The invention discloses a nonlinear predictive control modeling method of a Support Vector Machine (SVM), which comprises the following specific steps: s1, carrying out generalized predictive control on the nonlinear system; s2, introducing a Support Vector Machine (SVM) model; s3, inputting reference track parameters; s4, Support Vector Machine (SVM) model prediction; s5, measuring input data and output data of the controlled object as a sample of the training SVM; s6, performing off-line training on the SVM to obtain an SVM prediction model; s7, generating the output of a nonlinear system through the obtained SVM prediction model, calculating an error, and performing feedback correction; and S8, obtaining the global optimal control quantity through feedback correction, obtaining the optimal control strategy under the generalized predictive model, and realizing the generalized predictive control. According to the invention, the support vector machine model is introduced to calculate the global optimal control quantity of the system, so that an optimal control strategy is provided for the nonlinear control prediction system, and the efficiency of the automatic control system is further improved.

Description

Nonlinear predictive control modeling method for Support Vector Machine (SVM)
Technical Field
The invention relates to the field of modeling control, in particular to a nonlinear predictive control modeling method of a Support Vector Machine (SVM).
Background
In real life, linear model prediction is suitable for a control system with a system parameter change rule, and many system parameters have large and irregular change amplitude, so that nonlinear model prediction, namely a generalized prediction control model, appears, and is nonlinear model prediction. The basis of the generalized predictive control model is adaptive control, and the predictive model, rolling optimization and feedback correction become three main parameters for evaluating the generalized predictive control. Linear models can control weak nonlinear objects, but strong nonlinear systems cannot be controlled by linear models, and therefore, the linear models become a hot topic of research in the control field.

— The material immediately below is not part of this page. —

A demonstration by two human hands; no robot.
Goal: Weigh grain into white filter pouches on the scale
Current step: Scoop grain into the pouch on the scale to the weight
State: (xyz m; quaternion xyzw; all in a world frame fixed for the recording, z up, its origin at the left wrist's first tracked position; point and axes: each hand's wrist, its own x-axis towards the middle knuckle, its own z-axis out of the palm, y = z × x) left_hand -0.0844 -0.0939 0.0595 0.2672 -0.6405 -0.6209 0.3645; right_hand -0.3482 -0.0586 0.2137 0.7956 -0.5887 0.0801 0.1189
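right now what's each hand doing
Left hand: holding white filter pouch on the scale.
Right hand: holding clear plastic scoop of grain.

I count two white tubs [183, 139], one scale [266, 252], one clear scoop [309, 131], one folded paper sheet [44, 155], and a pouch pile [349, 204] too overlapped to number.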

Therefore, a non-linear predictive control modeling method for a Support Vector Machine (SVM) is needed to solve the defects in the prior art.
Disclosure of Invention
The purpose of the invention is as follows: in view of the above problems and deficiencies in the prior art, it is an object of the present invention to provide a modeling method for nonlinear predictive control of a support vector machine SVM. By introducing a support vector machine model, the global optimal control quantity of the system is calculated, an optimal control strategy is provided for the nonlinear control prediction system, and the efficiency of the automatic control system is further improved.

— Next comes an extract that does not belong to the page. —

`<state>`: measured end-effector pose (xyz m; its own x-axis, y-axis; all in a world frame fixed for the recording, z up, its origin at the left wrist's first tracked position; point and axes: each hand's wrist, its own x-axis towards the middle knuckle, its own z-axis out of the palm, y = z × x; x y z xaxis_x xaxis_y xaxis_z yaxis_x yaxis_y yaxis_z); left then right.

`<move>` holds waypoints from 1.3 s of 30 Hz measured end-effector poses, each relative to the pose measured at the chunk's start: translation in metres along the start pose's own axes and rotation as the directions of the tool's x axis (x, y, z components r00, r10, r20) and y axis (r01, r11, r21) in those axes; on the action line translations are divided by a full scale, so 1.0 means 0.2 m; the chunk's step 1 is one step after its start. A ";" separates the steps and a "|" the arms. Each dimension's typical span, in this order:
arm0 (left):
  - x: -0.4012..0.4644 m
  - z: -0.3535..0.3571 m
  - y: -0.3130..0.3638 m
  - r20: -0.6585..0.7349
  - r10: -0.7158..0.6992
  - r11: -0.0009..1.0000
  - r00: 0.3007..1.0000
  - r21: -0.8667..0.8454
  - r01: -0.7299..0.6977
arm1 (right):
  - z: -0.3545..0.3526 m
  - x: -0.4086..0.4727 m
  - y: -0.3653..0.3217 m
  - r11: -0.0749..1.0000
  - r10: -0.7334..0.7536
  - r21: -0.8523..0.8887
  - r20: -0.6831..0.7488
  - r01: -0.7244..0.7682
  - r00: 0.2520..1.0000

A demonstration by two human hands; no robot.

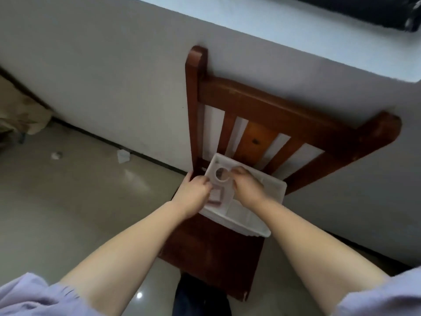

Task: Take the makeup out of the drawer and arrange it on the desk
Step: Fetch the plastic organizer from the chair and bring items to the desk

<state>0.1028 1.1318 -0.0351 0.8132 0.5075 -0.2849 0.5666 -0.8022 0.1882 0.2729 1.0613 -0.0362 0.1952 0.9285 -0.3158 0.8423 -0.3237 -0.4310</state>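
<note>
Reaching into the white drawer (268,190) on the chair (214,254), left hand (191,195) pinches a small pinkish compact (215,197) at seven o'clock; right hand (248,187), curled, grip unclear. Light, rigid, slippery—hold its edges.

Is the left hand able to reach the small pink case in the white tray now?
Probably yes. The left hand is already at the small pink case in the white tray on the wooden chair; nothing lies between them, and the right hand is beside it.
</note>
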 end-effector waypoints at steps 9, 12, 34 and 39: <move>0.10 0.13 -0.07 -0.048 0.325 0.923 0.944 0.233 -0.306 | 0.14 0.20 0.05 0.976 -0.068 -0.201 0.090 0.085 0.994; 0.13 0.18 -0.06 0.038 0.272 0.944 0.962 0.186 -0.274 | 0.16 0.21 0.06 0.968 -0.060 -0.243 0.040 0.068 0.997; -0.30 -0.12 0.09 -0.258 -0.110 0.920 0.960 -0.392 0.000 | -0.15 -0.28 -0.11 0.987 -0.160 -0.028 -0.145 0.158 0.976; -0.69 -0.14 0.06 -0.337 -0.376 0.854 0.863 -0.486 0.182 | -0.13 -0.33 -0.42 0.944 -0.326 -0.074 -0.055 0.322 0.944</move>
<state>0.0011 1.0601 0.0337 0.5335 0.8458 0.0003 0.6972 -0.4399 0.5661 0.2031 1.0322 0.0426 -0.0625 0.9918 -0.1111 0.8951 0.0065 -0.4457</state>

The technical scheme is as follows: in order to achieve the above purpose, the nonlinear predictive control modeling method of the support vector machine SVM according to the present invention comprises the following steps:
s1, carrying out generalized predictive control on the nonlinear system;
s2, introducing a Support Vector Machine (SVM) model;
s3, inputting reference track parameters;
s4, Support Vector Machine (SVM) model prediction;
s5, measuring input data and output data of the controlled object as a sample of the training SVM;
s6, performing off-line training on the SVM to obtain an SVM prediction model;
s7, generating the output of a nonlinear system through the obtained SVM prediction model, calculating the error, and performing feedback correction;
and S8, obtaining the global optimal control quantity through feedback correction, obtaining the optimal control strategy under the generalized predictive model, and realizing the generalized predictive control.
Further, in step S1, the controlled autoregressive integrated moving average cari model is used to describe the randomly disturbed object, and the description of the object is given by a transfer function z, where the transfer function z from the input u to the output is:
Figure BDA0003564858700000021
further, in step S2, the support vector machine SVM model is predicted in a non-recursive prediction manner, and multi-step prediction is performed using input/output data of a plurality of parallel SVM prediction models.

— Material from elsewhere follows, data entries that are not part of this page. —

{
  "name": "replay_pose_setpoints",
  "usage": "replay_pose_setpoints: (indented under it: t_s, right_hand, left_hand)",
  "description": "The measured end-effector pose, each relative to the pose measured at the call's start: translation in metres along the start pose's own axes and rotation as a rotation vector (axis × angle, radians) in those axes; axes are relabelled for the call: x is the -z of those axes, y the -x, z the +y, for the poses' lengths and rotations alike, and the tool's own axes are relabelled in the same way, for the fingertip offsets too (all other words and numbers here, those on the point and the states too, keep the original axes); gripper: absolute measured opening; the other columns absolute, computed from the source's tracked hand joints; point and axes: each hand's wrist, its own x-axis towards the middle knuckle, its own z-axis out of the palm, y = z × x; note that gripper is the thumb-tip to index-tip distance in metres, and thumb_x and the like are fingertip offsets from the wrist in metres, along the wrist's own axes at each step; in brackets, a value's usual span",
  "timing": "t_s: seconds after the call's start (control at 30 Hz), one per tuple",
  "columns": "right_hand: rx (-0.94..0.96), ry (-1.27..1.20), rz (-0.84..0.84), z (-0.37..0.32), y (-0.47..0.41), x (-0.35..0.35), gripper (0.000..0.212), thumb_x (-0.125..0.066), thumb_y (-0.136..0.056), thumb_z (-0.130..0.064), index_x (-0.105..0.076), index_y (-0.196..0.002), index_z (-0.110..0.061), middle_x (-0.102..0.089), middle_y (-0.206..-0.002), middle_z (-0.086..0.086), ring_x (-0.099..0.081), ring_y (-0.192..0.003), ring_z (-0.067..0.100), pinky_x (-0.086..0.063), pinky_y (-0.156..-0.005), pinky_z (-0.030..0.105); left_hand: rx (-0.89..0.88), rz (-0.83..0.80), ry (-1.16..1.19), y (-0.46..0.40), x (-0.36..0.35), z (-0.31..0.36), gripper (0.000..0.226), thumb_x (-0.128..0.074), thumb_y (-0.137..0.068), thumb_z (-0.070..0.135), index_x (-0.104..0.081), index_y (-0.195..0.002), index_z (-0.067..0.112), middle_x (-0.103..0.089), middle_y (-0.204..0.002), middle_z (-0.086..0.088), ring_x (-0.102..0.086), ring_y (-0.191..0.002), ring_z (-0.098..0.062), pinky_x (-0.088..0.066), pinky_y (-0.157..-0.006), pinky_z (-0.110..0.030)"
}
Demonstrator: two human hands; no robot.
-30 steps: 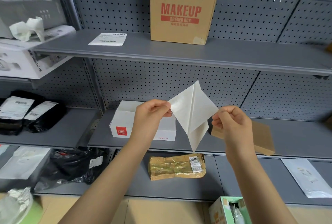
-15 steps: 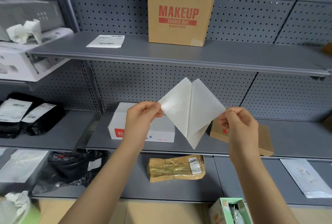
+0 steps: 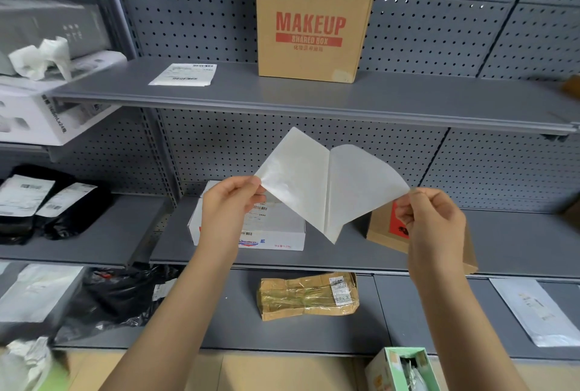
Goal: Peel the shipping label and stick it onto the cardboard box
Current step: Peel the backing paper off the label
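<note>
A white shipping label and its backing sheet hang in mid-air, spread apart like an open book and still joined along a middle seam. My left hand pinches the left sheet's corner; my right hand pinches the right sheet's edge. I cannot tell which sheet is the sticky label. A brown cardboard box printed "MAKEUP SHARED BOX" stands upright on the top shelf, above and behind my hands.
Another label sheet lies on the top shelf left of the box. Behind my hands sit a white carton and a flat brown box. A taped brown parcel, black bags and white mailers fill lower shelves.
My hands have drawn further apart, and the two sheets have opened wider along their seam. The view has also shifted slightly.
</note>
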Motion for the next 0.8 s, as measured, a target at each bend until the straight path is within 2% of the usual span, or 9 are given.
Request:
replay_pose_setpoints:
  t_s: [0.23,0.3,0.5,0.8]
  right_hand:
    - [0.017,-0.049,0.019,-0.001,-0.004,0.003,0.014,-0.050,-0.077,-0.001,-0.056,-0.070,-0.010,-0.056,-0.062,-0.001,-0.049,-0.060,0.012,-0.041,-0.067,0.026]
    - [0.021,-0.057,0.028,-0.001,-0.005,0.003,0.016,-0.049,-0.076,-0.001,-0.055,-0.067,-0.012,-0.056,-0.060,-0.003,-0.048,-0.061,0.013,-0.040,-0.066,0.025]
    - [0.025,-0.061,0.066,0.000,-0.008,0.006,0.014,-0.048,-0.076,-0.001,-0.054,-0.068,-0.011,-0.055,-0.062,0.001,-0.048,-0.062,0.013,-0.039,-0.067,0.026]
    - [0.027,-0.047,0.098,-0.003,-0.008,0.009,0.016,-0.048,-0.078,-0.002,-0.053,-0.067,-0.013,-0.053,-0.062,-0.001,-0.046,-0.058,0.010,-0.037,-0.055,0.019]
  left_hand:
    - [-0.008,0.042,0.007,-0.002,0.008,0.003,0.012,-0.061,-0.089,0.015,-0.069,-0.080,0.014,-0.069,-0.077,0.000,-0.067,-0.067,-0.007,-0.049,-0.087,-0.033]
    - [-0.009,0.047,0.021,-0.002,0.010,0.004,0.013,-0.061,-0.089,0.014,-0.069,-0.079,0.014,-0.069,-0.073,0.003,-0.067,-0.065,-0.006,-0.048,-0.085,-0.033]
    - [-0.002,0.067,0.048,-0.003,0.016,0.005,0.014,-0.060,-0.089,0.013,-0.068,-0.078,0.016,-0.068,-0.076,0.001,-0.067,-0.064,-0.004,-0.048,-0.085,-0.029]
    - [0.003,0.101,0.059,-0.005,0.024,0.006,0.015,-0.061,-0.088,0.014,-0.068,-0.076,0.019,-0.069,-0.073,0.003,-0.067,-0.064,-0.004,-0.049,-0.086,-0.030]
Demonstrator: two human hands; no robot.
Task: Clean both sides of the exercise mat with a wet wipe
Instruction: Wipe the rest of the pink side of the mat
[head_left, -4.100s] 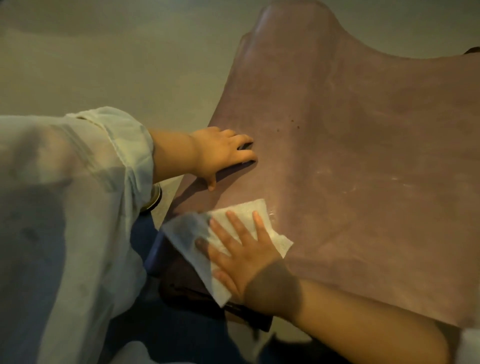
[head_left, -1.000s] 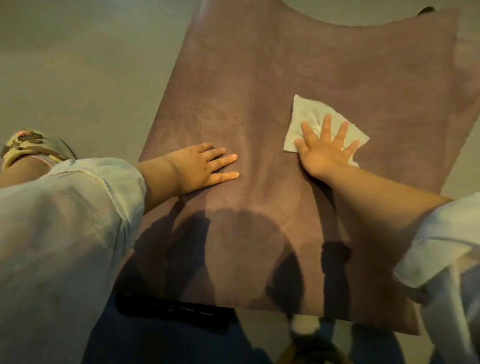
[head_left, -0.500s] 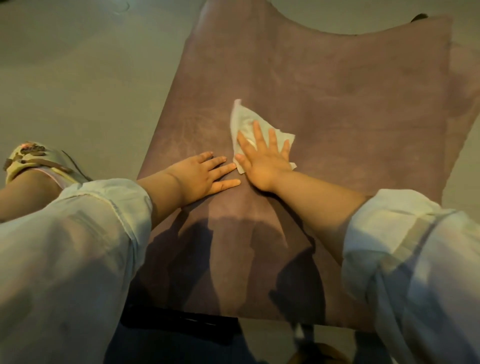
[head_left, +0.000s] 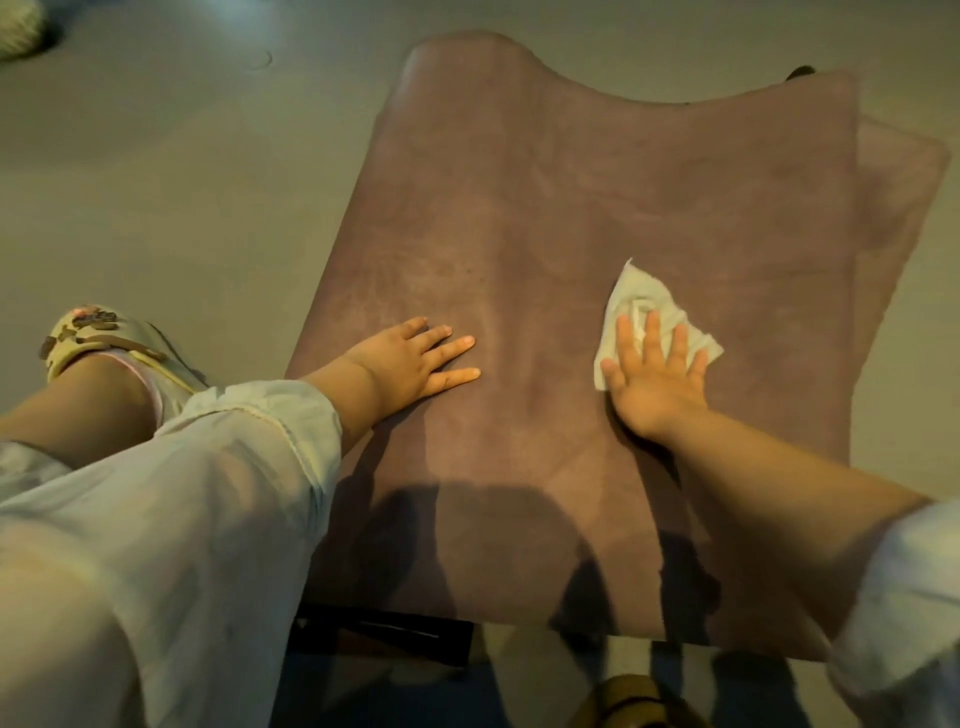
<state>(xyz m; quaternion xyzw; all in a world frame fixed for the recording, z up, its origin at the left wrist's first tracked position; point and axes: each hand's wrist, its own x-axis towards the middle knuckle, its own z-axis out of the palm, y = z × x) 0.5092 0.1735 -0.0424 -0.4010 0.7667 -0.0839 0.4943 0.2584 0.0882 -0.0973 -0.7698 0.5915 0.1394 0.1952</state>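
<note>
Mat (head_left: 597, 218), a dusty purple-brown exercise one, lies spread across a grey floor (head_left: 182, 171) and fills the middle of the view, seen from above by the person who leans over it. On its right half the right hand (head_left: 655, 382) lies palm down with its fingers (head_left: 652, 338) straight and fanned, pressing a crumpled white wet wipe (head_left: 641, 306) flat against the surface. The wipe shows beyond the fingertips and to either side of the hand, one corner pointing away from the person. To the left, near the mat's left edge, the left hand (head_left: 410, 364) also rests flat on the mat, fingers straight and close together, pointing to the right and holding nothing. The two hands are well apart, with bare mat between them.

Both forearms are bare up to loose, pale sleeves; the left sleeve (head_left: 171, 509) fills the lower left of the view. Dark shadows of the person fall on the near part of the mat. The far edge of the mat curves upward at its left corner, and a second layer of the same material shows under its right edge. On the floor to the left, a foot in a pale patterned sandal (head_left: 98, 338) stands beside the mat.
</note>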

Further, in step S6, the off-line training method of the SVM prediction model is as follows:
(1) establishing an optimal hyperplane of the SVM according to the risk minimization principle;
(2) converting the nonlinear classification problem into a quadratic optimization problem;
(3) and establishing an SVM decision function.
Further, the SVM optimal hyperplane is represented as:
Figure BDA0003564858700000031
wherein w is a hyperplane normal vector, and b is a hyperplane offset vector;
further, the nonlinear classification problem is transformed into a formula adopted by quadratic optimization as follows:
Figure BDA0003564858700000032
the corresponding constraint conditions are:
yi(wgΦ(xi)+b)≥1-ξi
ξ≥0,i=1,2L,n
where xi is (═ xi)i,...,ξl)TAnd c is a penalty parameter.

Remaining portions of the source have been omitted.